PROLOG

1.7K 128 0
                                    

Aku Lian Septiani tidak tahu harus bersyukur atau malah mengeluh karena harus jadi babu anak majikan ibu. Umurnya jauh lebih muda 4 tahun dariku. Dan sekarang sudah kelas 12 SMA. Anaknya ganteng, tinggi, tapi songong. Kalau ada masalah di sekolah maunya aku yang datang bukan ibu atau bahkan ayahnya.

Tepat seperti sekarang ini aku sedang di ruang BK dengan Haru yang malah cengar-cengir di sampingku. Kesalahan dia memecahkan kaca jendela ruang guru. Dan sialnya para guru saat itu sedang rapat. Itu yang ku dengar.

"Saya sangat meminta maaf atas kesalahan Haru, Bu. Dia memang suka main bola sembarangan di rumah juga. Saya janji akan ganti kerusakannya," ucapku dengan senyum yang dipaksakan. Dalam hati aku sudah ingin  memarahi anak itu habis-habisan, tapi sepertinya tidak bisa. Aku masih tau batasan.
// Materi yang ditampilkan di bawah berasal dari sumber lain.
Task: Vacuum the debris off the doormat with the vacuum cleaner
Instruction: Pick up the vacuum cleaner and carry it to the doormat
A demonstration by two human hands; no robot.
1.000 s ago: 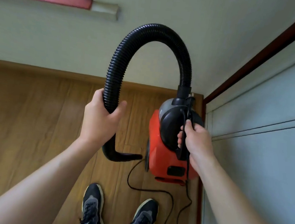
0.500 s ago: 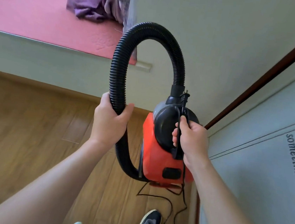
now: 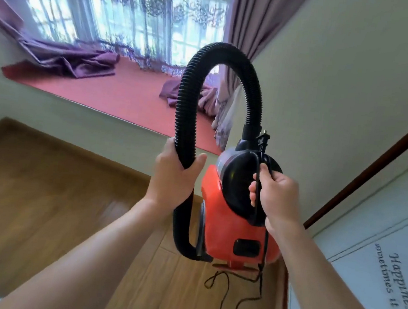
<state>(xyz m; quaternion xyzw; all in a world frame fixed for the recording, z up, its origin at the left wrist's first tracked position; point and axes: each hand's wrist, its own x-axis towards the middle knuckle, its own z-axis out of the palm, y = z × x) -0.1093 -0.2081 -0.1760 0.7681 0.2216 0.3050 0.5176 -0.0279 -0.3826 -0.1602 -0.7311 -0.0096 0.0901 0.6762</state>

Guru BK yang duduk di depanku dan Haru mengangguk pasrah kemudian tersenyum tipis. "Baik kalau begitu. Tapi Haru akan saya hukum selama seminggu untuk membantu Pak Dadang membersihkan halaman sehabis pulang sekolah."

Aku mengangguk lalu melirik Haru yang melotot kaget. Sepertinya dia tidak terima dihukum begitu. Tapi ya namanya juga hukuman, harus dijalani. Apalagi dia salah.

"Kalau begitu saya permisi ya Bu." Aku pamit keluar setelah salaman dengan guru BK itu.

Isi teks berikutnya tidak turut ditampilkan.